Now have our data object we are ready to run the model. Here we can specify the likelihood function as gaussian, binomial or poisson, and we can specify the link function as logit, log or identity. The disaggregation model makes predictions at the pixel level:

\(link(pred_i) = \beta_0 + \beta X + GP(s_i) + u_i\)

where \(X\) are the covariates, \(GP\) is the gaussian random field and \(u_i\) is the iid random effect. The pixel predictions are then aggregated to the polygon level using the weighted sum (via the aggregation raster, \(agg_i\)):

\(cases_j = \sum_{i \epsilon j} pred_i \times agg_i\)
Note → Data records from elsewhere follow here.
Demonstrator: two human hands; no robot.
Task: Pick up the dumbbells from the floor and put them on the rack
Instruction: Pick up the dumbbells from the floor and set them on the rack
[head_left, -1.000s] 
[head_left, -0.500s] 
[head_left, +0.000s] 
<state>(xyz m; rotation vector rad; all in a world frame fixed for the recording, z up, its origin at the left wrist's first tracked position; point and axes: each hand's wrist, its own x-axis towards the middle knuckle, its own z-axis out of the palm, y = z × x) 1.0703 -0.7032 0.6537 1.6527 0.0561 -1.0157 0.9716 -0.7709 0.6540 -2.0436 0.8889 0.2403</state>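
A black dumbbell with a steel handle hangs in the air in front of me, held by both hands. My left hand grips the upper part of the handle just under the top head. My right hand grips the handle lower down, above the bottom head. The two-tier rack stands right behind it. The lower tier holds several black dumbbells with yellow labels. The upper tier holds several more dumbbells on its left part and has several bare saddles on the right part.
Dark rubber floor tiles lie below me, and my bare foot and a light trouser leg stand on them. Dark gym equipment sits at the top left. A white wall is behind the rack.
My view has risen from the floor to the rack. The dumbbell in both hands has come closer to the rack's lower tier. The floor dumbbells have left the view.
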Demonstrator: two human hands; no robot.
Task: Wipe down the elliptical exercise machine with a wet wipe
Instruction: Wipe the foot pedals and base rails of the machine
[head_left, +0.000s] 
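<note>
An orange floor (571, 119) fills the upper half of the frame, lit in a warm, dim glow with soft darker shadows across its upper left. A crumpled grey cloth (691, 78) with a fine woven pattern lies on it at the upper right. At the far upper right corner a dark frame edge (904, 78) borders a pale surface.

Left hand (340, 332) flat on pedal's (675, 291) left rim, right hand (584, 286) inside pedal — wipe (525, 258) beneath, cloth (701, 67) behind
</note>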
\(rate_j = \frac{\sum_{i \epsilon j} pred_i \times agg_i}{\sum_{i \epsilon j} agg_i}\)

The different likelihood correspond to slightly different models (\(y_j\) is the response count data):

**Gaussian** (\(\sigma_j\) is the dispersion of the polygon
data),

\(dnorm(y_j/\sum agg_i, rate_j, \sigma_j)\)

Here \(\sigma_j = \sigma \sqrt{\sum agg_i^2} / \sum agg_i\), where \(\sigma\) is the dispersion of the pixel data, a parameter learnt by the model.

**Binomial** (For a survey in polygon j, \(y_j\) is the number positive and \(N_j\) is the number tested)

\(dbinom(y_j, N_j, rate_j)\)

**Poisson** (predicts incidence count)

\(dpois(y_j, cases_j)\)

The user can also specify the priors for the regression parameters. For the field, the user specifies the pc priors for the range, \(\rho_{min}\) and \(\rho_{prob}\), where \(P(\rho < \rho_{min}) = \rho_{prob}\), and the variation, \(\sigma_{min}\) and \(\sigma_{prob}\), where \(P(\sigma > \sigma_{min}) = \sigma_{prob}\), in the field. For the iid effect, the user also specifies pc priors.

By default the model contains a spatial field and a polygon iid
effect. These can be turned off in the `disag_model`

function, using `field = FALSE`

or
`iid = FALSE`

.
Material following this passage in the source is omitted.